**How to complete this task:** Could you return every line of the material that contains the word "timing"?
----
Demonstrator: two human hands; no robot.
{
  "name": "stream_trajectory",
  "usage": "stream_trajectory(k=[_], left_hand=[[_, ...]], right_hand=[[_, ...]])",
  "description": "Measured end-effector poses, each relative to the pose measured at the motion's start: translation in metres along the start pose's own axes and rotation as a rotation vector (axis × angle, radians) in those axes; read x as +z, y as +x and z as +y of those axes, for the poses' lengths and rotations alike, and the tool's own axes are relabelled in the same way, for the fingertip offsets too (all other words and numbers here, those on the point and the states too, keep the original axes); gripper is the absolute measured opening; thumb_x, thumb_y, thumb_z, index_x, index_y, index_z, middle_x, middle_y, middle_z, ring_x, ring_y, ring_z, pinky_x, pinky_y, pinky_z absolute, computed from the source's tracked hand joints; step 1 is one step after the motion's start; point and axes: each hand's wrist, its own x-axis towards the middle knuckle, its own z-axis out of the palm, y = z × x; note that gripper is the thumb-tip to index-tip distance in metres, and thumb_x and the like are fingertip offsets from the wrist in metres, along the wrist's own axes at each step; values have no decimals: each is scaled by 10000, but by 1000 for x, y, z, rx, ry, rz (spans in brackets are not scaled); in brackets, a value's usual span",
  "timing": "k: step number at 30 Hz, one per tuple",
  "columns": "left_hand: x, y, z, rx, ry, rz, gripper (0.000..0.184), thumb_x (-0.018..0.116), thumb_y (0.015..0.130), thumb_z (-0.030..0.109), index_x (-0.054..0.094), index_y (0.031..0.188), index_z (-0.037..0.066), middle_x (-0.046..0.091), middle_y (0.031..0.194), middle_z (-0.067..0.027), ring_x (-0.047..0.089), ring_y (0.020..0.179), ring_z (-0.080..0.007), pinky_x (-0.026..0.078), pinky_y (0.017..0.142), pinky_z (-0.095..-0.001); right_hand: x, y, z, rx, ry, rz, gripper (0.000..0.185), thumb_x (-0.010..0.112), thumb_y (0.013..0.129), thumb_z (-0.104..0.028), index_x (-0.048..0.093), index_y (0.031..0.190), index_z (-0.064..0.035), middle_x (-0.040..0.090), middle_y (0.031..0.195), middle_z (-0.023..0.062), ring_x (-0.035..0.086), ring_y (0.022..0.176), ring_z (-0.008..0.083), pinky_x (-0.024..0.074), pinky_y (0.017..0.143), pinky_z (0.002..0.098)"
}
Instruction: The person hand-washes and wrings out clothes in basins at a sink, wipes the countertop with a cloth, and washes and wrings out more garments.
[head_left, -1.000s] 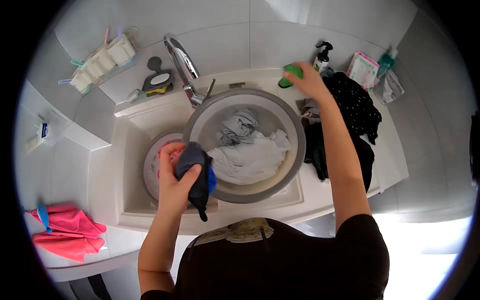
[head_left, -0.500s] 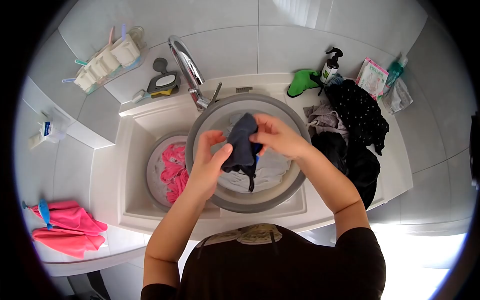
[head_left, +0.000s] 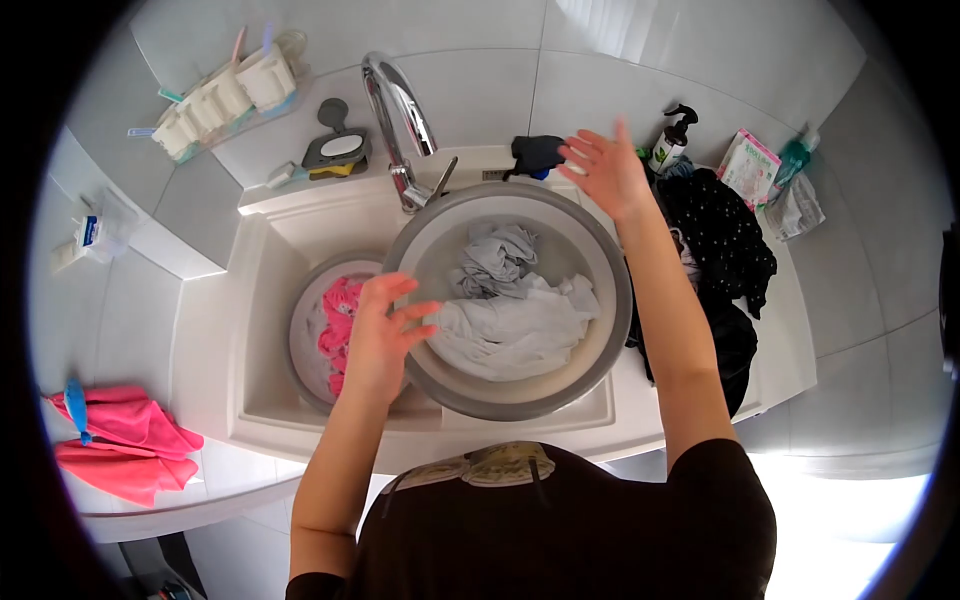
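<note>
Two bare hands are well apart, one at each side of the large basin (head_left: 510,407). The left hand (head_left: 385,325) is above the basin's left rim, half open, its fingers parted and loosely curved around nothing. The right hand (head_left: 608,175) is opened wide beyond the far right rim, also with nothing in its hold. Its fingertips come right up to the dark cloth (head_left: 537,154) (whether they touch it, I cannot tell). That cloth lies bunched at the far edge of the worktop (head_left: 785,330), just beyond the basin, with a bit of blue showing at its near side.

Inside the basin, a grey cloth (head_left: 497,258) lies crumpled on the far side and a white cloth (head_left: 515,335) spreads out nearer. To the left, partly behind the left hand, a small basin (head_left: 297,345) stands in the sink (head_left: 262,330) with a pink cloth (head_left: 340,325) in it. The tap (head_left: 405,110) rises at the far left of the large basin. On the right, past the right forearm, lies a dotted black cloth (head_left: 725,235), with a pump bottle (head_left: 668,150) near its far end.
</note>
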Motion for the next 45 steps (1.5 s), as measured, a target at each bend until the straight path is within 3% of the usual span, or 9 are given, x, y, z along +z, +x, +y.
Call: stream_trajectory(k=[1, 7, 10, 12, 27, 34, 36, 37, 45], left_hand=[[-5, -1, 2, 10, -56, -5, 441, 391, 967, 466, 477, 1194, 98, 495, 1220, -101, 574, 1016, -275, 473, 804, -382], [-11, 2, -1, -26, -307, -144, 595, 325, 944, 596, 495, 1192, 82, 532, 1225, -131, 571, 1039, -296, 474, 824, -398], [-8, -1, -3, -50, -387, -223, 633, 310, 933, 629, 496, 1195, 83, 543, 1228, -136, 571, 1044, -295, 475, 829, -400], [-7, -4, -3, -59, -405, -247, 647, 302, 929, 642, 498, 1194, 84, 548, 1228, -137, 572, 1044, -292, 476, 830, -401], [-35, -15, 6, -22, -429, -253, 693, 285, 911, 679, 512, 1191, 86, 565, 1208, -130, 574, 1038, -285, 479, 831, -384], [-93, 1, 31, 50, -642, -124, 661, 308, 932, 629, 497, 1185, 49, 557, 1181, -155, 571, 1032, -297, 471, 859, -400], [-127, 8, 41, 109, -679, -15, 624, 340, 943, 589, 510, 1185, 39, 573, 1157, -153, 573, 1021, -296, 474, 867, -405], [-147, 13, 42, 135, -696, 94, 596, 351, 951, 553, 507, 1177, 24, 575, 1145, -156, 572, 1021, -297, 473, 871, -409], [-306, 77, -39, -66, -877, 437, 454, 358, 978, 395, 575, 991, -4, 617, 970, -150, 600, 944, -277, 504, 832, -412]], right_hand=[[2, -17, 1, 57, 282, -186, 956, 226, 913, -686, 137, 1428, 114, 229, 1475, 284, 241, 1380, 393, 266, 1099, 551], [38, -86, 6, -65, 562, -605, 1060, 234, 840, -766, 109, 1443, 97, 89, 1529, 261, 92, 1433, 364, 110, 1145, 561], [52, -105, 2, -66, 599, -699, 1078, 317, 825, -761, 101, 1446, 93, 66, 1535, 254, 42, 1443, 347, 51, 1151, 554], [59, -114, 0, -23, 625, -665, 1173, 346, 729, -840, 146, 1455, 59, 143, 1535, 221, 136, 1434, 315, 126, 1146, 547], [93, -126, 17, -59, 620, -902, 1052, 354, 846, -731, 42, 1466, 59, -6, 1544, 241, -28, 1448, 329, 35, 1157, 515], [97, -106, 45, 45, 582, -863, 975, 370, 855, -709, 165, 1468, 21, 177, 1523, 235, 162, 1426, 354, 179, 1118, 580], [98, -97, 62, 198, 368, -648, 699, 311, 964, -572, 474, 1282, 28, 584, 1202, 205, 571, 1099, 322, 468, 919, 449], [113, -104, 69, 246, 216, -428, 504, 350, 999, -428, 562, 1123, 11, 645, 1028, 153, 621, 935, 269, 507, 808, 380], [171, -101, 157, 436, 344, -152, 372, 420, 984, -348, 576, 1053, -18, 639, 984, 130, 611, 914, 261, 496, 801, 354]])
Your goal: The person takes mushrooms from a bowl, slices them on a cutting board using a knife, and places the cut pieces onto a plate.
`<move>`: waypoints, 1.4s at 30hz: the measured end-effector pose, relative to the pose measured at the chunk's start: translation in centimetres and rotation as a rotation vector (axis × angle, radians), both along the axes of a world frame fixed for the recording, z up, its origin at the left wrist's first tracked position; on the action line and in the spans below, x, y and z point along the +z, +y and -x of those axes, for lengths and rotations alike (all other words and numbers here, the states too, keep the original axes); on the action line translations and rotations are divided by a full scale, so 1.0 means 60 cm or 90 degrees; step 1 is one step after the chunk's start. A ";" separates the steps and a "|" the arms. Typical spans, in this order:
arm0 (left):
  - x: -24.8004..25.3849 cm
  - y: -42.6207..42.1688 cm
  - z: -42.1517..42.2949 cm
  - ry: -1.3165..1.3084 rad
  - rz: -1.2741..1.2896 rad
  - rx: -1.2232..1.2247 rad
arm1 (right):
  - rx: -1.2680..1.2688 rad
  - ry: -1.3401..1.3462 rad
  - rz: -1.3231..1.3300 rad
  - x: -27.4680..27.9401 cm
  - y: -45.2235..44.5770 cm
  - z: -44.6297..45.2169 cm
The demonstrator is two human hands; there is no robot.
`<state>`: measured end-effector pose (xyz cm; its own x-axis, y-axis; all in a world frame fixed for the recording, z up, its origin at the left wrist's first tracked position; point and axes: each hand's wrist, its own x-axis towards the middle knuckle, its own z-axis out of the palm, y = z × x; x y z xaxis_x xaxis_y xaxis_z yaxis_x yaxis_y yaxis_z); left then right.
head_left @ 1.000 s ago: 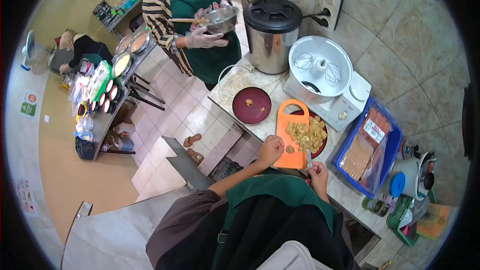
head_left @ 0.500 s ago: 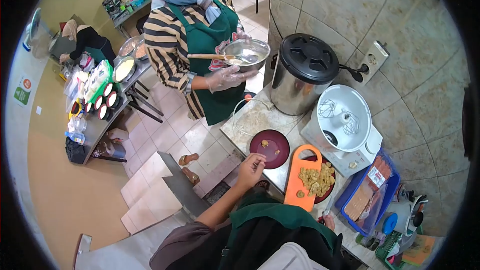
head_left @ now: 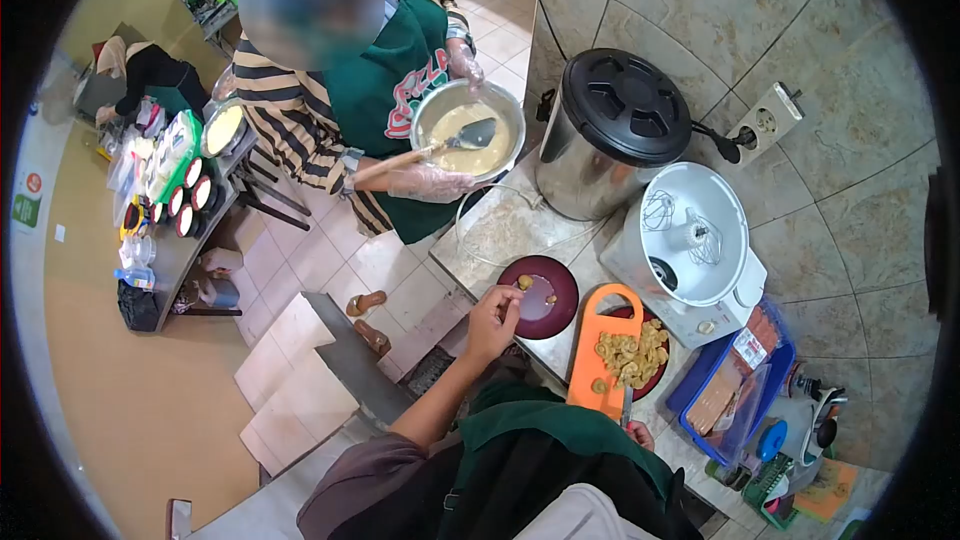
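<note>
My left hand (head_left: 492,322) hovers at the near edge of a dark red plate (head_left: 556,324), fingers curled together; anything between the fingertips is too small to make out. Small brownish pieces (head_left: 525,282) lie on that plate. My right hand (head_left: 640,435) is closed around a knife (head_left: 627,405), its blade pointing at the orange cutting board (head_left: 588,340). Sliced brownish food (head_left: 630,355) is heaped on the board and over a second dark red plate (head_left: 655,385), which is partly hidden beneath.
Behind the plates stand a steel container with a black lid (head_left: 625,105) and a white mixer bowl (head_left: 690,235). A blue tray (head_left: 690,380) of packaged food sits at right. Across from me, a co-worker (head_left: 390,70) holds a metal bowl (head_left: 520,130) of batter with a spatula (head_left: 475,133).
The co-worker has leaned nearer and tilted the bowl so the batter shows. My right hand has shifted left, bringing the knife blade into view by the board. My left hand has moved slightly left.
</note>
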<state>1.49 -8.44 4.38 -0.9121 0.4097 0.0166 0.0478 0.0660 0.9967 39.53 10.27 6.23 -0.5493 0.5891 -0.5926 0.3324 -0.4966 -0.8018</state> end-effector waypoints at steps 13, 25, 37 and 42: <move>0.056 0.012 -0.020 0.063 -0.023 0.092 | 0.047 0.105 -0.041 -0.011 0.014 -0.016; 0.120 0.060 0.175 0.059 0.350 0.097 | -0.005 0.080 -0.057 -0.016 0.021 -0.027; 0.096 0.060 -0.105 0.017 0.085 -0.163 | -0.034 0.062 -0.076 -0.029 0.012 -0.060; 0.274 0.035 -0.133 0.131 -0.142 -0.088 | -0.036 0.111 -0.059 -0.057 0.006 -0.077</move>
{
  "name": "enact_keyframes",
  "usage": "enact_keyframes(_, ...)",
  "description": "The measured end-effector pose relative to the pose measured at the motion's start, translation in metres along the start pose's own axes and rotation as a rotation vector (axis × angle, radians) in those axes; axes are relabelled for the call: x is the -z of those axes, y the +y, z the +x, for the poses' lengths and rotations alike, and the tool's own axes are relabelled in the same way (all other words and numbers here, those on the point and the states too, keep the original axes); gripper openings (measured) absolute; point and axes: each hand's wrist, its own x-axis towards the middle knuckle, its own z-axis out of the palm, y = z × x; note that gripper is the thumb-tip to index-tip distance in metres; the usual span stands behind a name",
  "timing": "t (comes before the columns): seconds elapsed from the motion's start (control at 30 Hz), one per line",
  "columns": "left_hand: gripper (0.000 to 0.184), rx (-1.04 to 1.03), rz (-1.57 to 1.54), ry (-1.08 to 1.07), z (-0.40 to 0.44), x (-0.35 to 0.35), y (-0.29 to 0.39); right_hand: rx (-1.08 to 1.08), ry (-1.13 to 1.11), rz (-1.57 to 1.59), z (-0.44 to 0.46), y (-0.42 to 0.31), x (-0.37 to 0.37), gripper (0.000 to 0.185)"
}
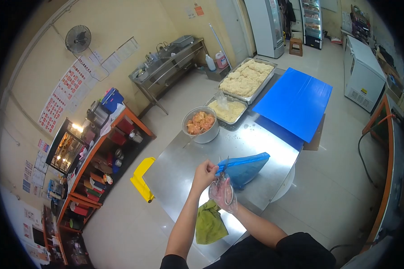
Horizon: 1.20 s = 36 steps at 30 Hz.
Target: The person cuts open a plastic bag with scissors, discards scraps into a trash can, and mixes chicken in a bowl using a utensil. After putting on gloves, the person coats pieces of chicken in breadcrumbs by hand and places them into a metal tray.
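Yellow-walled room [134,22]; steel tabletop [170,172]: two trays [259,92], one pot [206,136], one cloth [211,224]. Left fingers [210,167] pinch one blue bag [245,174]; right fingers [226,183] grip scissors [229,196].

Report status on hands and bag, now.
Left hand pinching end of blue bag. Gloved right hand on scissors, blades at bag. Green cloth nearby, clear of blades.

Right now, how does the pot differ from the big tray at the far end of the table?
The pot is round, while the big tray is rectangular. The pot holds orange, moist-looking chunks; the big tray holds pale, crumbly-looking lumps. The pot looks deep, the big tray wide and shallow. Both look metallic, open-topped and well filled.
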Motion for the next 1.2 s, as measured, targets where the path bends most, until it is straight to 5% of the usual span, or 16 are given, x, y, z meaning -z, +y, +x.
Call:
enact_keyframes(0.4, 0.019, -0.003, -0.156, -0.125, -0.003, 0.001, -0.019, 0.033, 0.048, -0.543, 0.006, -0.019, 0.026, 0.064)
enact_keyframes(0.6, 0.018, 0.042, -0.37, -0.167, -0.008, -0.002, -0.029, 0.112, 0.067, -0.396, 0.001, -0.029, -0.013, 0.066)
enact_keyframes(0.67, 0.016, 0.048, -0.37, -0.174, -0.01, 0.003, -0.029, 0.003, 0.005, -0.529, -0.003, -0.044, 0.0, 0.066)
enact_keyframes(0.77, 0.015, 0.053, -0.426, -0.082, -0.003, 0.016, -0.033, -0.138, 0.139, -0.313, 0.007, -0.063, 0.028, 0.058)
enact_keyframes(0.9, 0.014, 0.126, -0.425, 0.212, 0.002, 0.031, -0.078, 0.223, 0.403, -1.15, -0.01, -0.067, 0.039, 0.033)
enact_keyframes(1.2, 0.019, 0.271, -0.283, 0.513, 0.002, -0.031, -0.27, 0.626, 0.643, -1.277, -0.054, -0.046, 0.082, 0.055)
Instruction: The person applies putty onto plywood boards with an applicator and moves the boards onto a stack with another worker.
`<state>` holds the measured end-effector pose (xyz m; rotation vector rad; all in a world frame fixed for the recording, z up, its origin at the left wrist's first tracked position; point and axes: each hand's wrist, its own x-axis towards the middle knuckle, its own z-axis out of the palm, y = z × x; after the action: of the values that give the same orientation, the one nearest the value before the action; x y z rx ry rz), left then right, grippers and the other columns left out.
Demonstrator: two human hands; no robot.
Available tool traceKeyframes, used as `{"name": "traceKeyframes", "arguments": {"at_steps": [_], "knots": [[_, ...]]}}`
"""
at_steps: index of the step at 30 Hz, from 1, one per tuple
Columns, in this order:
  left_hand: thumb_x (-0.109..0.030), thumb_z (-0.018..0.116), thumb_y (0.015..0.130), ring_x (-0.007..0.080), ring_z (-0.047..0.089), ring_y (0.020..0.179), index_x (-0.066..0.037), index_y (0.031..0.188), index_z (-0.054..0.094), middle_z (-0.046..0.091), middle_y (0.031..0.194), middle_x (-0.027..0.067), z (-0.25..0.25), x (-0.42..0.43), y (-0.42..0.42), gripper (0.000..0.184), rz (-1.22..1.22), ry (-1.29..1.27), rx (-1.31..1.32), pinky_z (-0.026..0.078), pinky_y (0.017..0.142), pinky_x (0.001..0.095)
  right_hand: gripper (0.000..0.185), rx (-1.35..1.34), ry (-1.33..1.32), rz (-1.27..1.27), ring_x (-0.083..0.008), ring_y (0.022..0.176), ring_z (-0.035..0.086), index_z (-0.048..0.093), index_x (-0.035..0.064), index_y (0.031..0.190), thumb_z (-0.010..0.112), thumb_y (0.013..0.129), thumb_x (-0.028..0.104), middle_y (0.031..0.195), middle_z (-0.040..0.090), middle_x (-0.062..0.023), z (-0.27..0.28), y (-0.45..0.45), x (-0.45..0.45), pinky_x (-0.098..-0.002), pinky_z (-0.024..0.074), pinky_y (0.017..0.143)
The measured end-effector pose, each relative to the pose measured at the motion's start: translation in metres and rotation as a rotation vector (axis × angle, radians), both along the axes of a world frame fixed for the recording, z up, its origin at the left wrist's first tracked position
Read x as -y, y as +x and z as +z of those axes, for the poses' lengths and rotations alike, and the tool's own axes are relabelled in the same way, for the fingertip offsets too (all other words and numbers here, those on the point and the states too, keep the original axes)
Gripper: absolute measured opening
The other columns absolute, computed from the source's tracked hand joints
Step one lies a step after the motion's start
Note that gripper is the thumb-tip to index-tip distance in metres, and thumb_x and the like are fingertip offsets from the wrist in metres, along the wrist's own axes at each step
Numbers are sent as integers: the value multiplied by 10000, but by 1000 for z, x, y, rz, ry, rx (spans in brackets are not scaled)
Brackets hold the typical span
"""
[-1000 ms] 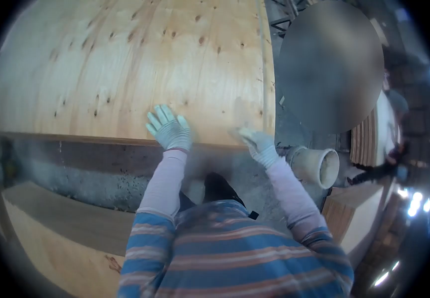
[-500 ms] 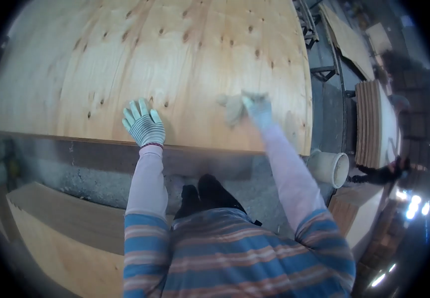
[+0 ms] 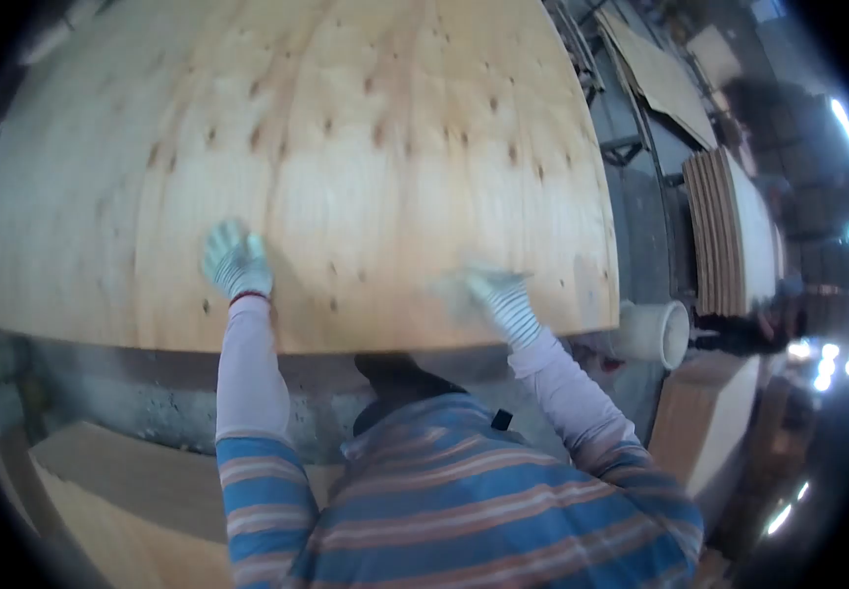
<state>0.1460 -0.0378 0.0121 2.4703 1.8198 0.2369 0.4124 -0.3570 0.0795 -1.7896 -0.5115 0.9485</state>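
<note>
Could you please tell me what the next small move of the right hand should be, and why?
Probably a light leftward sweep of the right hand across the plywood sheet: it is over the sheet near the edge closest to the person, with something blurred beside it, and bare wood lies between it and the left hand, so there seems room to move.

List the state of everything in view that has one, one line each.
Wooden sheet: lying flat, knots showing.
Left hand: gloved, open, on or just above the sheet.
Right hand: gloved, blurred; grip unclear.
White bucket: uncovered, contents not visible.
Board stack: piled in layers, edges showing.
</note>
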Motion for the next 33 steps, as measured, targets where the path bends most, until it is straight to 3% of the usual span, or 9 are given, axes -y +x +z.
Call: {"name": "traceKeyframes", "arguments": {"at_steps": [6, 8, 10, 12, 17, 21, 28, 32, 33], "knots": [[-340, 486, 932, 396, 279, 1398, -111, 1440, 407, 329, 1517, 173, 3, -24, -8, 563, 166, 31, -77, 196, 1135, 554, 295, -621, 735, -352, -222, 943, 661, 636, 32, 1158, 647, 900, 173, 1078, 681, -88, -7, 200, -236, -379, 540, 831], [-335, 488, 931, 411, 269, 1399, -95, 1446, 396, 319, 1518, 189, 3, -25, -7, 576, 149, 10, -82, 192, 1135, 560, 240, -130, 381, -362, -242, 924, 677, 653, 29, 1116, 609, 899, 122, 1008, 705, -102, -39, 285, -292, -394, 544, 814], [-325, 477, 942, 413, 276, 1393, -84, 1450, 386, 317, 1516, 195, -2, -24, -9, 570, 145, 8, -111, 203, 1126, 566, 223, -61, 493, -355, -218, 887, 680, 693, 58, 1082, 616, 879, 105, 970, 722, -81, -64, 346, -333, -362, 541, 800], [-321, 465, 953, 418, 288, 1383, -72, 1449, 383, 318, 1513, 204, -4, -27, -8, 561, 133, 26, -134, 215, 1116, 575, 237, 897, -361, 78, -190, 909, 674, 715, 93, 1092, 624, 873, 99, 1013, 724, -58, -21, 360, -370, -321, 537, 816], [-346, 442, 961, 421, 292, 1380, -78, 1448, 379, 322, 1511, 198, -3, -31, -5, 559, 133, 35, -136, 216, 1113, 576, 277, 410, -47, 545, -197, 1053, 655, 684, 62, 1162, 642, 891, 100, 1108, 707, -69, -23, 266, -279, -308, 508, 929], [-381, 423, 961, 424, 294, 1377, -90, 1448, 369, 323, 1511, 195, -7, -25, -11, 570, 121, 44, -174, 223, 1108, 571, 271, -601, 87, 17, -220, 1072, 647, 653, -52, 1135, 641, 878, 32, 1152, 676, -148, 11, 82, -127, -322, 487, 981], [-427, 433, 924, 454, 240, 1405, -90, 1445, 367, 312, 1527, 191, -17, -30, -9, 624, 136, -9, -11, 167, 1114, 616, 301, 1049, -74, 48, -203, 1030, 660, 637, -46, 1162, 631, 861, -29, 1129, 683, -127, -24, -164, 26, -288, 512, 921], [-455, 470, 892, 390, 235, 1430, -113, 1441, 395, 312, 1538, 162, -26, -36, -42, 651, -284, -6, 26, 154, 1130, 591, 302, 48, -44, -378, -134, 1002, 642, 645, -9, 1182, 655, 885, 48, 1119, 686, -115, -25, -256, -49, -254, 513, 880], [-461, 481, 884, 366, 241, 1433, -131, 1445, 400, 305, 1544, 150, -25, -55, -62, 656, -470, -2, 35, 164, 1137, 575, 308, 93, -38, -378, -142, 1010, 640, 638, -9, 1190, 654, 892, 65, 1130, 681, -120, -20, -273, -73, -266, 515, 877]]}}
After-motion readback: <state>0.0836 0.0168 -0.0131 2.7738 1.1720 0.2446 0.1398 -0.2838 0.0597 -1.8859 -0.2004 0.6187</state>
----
**Reply:**
  "timing": "k: step number at 30 Hz, one per tuple",
  "timing": "t (comes before the columns): seconds elapsed from the motion's start (control at 30 Hz), one per line",

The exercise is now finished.